Two stories from very different contexts came across my news feed today. The first announced a major investment in a small business lending service. The other took a fresh look at the war on drugs and the origins of addiction.
Let’s begin with the piece I read first thing this morning. I have written earlier on the phenomenon of vertically integrated, big data-driven loan services. On Deck Capital may well have been the first. Many more have followed and today they account for well over $1B in venture capital financing. What’s not to like? Small businesses need more capital right? Why not create automated lending machines to get them funds a traditional bank cannot provide.
I watch these deals with interest. I understand why investors like them. Quite apart from the apparent value of increasing the flow of money to business owners, their reliance on emerging data science makes their intellectual property compelling.
But what nags at me is something my research has found over and over again. The more isolated a business owner, the more risky a bet. Couple capital with connection, and the odds of payback go up. This is the essence of relationship lending. Lenders know their borrowers and thus are able to provide counsel. Borrowers who come to know and trust their lenders, gain insights and support to grow. I have heard many a business owner cite their banker as their single most important partner.
Lending machines sacrifice connection in the service of efficiency.
I was pondering this when I saw the piece on drug addiction. I’d recommend reading it over relying on my summary but here’s what jumped out at me. Tests of how drugs lead to addiction often involve an rat isolated in a cage. Run similar tests on rats living in a community and they still experiment with drugged water as compared to pure water but the rates of addiction drop significantly.
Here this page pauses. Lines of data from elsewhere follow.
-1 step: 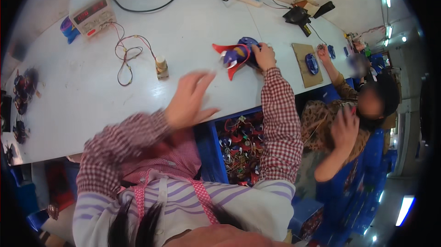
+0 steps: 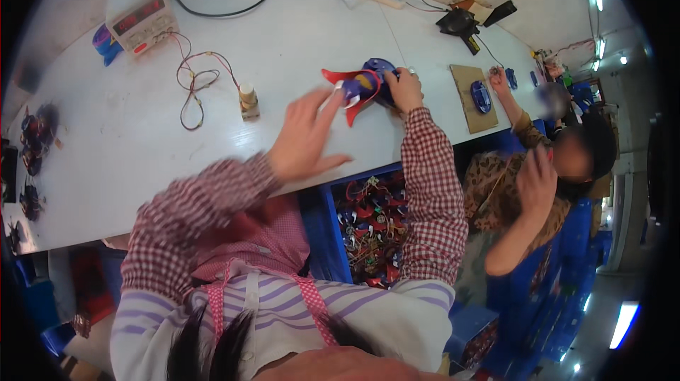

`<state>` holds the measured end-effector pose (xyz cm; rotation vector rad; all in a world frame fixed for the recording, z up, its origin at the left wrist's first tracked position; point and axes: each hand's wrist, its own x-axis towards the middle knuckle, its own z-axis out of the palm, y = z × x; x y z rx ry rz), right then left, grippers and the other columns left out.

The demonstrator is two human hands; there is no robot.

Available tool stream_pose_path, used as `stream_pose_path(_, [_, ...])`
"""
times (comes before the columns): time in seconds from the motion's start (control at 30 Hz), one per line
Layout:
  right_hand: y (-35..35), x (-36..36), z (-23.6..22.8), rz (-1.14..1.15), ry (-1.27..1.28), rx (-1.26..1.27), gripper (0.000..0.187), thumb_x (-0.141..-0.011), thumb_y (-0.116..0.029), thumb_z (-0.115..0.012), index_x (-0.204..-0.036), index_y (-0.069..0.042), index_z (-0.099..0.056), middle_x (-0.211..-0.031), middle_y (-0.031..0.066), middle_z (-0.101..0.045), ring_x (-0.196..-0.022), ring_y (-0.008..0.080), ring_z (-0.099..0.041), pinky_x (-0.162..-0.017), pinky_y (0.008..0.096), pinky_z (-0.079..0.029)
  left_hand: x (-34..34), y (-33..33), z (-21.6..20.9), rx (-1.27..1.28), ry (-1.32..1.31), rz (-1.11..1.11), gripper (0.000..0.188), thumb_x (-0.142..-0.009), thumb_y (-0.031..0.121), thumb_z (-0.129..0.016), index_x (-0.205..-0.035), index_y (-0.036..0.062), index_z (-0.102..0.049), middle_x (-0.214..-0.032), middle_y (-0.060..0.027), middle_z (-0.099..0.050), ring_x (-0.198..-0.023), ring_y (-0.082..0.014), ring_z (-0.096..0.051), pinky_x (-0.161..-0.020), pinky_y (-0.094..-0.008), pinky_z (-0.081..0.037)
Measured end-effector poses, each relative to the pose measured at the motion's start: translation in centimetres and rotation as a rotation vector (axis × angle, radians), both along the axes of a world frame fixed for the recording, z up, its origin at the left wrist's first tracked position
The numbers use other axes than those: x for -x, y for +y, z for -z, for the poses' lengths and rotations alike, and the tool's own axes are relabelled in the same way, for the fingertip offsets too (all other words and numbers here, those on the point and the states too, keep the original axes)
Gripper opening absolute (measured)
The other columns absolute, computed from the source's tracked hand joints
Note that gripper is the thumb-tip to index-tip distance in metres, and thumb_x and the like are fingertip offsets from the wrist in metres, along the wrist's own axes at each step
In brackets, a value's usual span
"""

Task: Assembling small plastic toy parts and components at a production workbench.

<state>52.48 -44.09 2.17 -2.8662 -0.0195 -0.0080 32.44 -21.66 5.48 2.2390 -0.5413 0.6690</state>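
Observation:
My right hand [image 2: 406, 90] is closed on a blue plastic toy body [image 2: 363, 86] with red wing-like pieces, white parts and a patch of yellow. A rounded dark blue piece [image 2: 381, 65] sits against its far side; whether the two are joined I cannot tell. The toy rests on or just above the white table. From the left comes my left hand [image 2: 304, 136], fingers apart and holding nothing, its fingertips beside or touching the toy's white end. Left of that hand, a small block with a pale round top [image 2: 248, 102] stands with thin wires leading to it.
A power supply [image 2: 140, 24] with a lit display stands back left. Dark toy parts [image 2: 39, 136] lie at the left edge. A blue crate [image 2: 340, 239] of wired parts sits below the table's front edge. At right, a co-worker's hand [image 2: 500, 82] is near a cardboard sheet [image 2: 464, 108].
My left hand has moved up and right to the toy's white end. The toy has shifted slightly left in my right hand. The co-worker's raised hand has moved a little.

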Motion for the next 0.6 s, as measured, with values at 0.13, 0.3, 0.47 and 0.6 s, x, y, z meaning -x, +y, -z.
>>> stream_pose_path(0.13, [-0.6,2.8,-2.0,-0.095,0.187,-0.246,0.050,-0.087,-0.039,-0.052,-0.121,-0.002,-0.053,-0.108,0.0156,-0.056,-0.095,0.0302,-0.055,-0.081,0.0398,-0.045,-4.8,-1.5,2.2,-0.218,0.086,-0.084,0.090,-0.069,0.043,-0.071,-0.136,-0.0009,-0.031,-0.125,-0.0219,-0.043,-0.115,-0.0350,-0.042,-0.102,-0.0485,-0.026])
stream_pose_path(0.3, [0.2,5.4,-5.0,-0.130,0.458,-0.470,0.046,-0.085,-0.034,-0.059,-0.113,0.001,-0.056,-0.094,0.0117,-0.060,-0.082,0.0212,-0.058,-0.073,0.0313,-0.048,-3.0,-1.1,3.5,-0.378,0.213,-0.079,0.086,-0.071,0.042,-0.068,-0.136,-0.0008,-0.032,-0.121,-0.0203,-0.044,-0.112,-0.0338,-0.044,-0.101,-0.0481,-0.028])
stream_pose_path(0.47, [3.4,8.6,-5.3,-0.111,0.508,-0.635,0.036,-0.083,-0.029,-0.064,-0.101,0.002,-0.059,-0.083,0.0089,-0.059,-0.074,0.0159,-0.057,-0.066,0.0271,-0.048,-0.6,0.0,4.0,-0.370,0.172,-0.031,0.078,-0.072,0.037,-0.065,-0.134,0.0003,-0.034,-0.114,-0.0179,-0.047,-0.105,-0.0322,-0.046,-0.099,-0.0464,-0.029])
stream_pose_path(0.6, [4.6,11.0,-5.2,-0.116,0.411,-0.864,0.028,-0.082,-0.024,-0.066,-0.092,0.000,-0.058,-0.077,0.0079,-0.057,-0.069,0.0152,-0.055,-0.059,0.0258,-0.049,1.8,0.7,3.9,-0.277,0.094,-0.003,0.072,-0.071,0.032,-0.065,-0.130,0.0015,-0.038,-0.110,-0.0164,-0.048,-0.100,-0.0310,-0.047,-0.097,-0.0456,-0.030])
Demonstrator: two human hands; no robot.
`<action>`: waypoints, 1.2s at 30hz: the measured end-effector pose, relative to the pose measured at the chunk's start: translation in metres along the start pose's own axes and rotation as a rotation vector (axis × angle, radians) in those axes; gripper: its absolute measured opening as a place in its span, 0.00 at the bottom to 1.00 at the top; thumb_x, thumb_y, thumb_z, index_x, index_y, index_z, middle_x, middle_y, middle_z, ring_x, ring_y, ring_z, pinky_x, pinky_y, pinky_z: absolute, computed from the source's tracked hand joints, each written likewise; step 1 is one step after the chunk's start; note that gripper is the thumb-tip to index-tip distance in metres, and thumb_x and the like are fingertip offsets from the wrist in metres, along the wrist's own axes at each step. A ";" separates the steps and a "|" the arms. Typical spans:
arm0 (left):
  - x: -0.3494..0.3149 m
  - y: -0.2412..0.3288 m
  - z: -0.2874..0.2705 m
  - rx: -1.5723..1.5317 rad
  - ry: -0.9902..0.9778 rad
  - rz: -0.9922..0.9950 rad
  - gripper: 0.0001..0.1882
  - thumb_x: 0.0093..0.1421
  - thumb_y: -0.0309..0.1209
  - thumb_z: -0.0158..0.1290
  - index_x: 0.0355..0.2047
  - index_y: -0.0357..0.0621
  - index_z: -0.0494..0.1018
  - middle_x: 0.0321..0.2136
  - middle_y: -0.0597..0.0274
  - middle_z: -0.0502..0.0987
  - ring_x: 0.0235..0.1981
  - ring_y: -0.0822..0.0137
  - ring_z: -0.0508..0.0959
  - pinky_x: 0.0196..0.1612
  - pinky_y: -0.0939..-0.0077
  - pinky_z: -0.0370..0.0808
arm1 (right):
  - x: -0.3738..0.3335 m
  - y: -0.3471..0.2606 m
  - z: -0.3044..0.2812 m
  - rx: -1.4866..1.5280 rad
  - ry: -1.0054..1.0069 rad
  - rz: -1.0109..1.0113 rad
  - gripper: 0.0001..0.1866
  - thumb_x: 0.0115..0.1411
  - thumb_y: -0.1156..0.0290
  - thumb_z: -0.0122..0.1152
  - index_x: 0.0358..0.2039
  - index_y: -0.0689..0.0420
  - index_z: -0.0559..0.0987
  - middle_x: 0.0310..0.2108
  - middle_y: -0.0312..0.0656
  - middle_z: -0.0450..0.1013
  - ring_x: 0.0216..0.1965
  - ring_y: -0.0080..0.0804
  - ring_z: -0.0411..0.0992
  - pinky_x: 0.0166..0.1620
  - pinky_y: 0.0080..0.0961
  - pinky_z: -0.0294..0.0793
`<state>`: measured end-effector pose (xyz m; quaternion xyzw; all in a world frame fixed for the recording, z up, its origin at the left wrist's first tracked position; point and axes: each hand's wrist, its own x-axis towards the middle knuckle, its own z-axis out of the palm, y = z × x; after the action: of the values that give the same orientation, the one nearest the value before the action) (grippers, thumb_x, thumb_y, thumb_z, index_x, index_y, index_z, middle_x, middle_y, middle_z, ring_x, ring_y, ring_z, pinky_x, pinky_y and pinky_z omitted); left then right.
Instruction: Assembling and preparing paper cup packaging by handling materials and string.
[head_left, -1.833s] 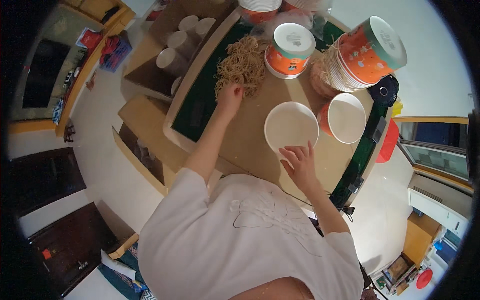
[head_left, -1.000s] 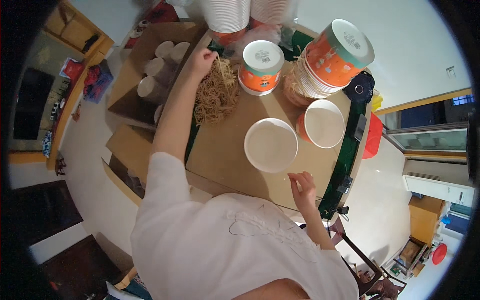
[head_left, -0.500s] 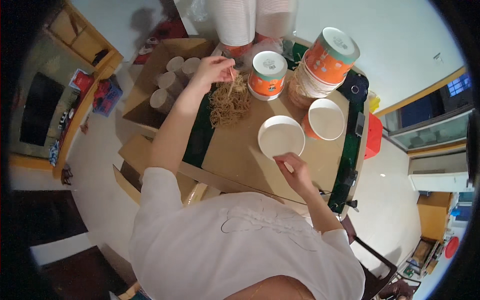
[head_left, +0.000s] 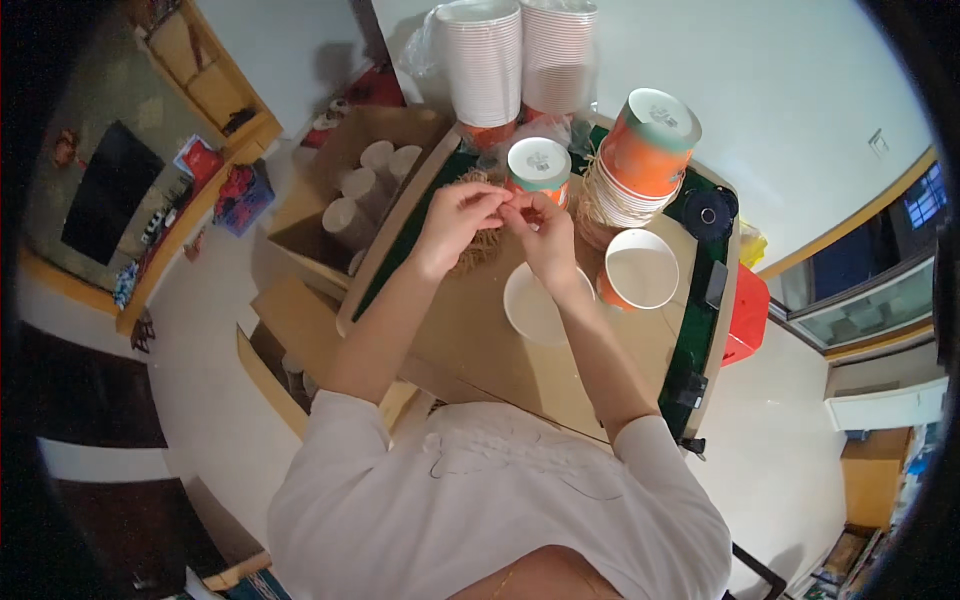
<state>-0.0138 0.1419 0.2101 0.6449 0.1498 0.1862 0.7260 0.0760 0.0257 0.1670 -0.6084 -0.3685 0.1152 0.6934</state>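
Observation:
Above the cardboard-topped table, my left hand (head_left: 460,222) and my right hand (head_left: 545,238) meet, thumbs and fingertips pinched together. My left hand pinches what seems to be a thin tan strand, nearly hidden by the fingers; what my right fingertips grip is too small to make out. Below and behind my left hand lies a tangled pile of raffia-like tan strands (head_left: 480,250), partly covered. An upside-down orange and green paper tub (head_left: 540,160) stands just beyond my fingers. A white-lined paper bowl (head_left: 530,310) sits under my right forearm, open side up, beside an orange paper tub (head_left: 642,268).
At the back right stands a tall stack of upturned orange tubs (head_left: 650,145) with strands around it. Tall stacks of white-rimmed tubs (head_left: 483,70) in plastic rise behind. Left of the table, a cardboard box (head_left: 300,220) holds stacked cups. A dark round object (head_left: 710,212) lies at the right edge.
My left hand has come from the strand pile toward the middle. My right hand has left the bowl's rim and risen to meet it. The view has shifted slightly.

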 end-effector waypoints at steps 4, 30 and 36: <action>0.010 -0.019 -0.013 -0.217 -0.072 -0.004 0.10 0.58 0.24 0.50 0.39 0.33 0.74 0.35 0.57 0.77 0.36 0.69 0.77 0.43 0.74 0.76 | 0.014 0.010 0.003 0.070 0.036 0.078 0.03 0.55 0.77 0.60 0.30 0.62 0.76 0.27 0.34 0.73 0.28 0.17 0.69 0.34 0.16 0.70; 0.084 -0.067 -0.079 0.439 0.395 0.419 0.04 0.50 0.21 0.56 0.28 0.38 0.74 0.24 0.61 0.78 0.26 0.71 0.77 0.32 0.78 0.72 | 0.025 0.014 0.006 0.093 0.071 0.071 0.02 0.56 0.78 0.58 0.28 0.61 0.74 0.27 0.31 0.72 0.29 0.15 0.68 0.34 0.14 0.68; 0.088 -0.065 -0.087 0.387 0.094 0.051 0.10 0.56 0.28 0.55 0.37 0.37 0.76 0.28 0.63 0.78 0.30 0.74 0.76 0.34 0.80 0.73 | 0.036 0.029 0.004 -0.037 0.010 0.082 0.03 0.56 0.76 0.59 0.29 0.61 0.77 0.27 0.32 0.74 0.29 0.15 0.69 0.35 0.14 0.68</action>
<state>0.0293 0.2531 0.1367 0.7666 0.2001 0.2024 0.5757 0.1070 0.0580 0.1534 -0.6361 -0.3417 0.1340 0.6787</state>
The author concludes that human connection, love if you will, is predictive of our ability to resist drug dependency.
Here’s an attempt to connect the two stories–a strange little juxtaposition. The credit industry’s variant on addiction would be easy money flowing to a high risk business or one that just isn’t creditworthy. My challenge to fintech start-ups offering algorithm-driven quickie loans is find a way to bring human connection into the mix.
Or, maybe the challenge should be to banks, especially those that already excel at relationship lending. Find a way to bring efficiency into your process but please do not lose the connection piece of what you deliver. A business owner in isolation will struggle to maintain positive habits such as timely repayment and financial sustainability.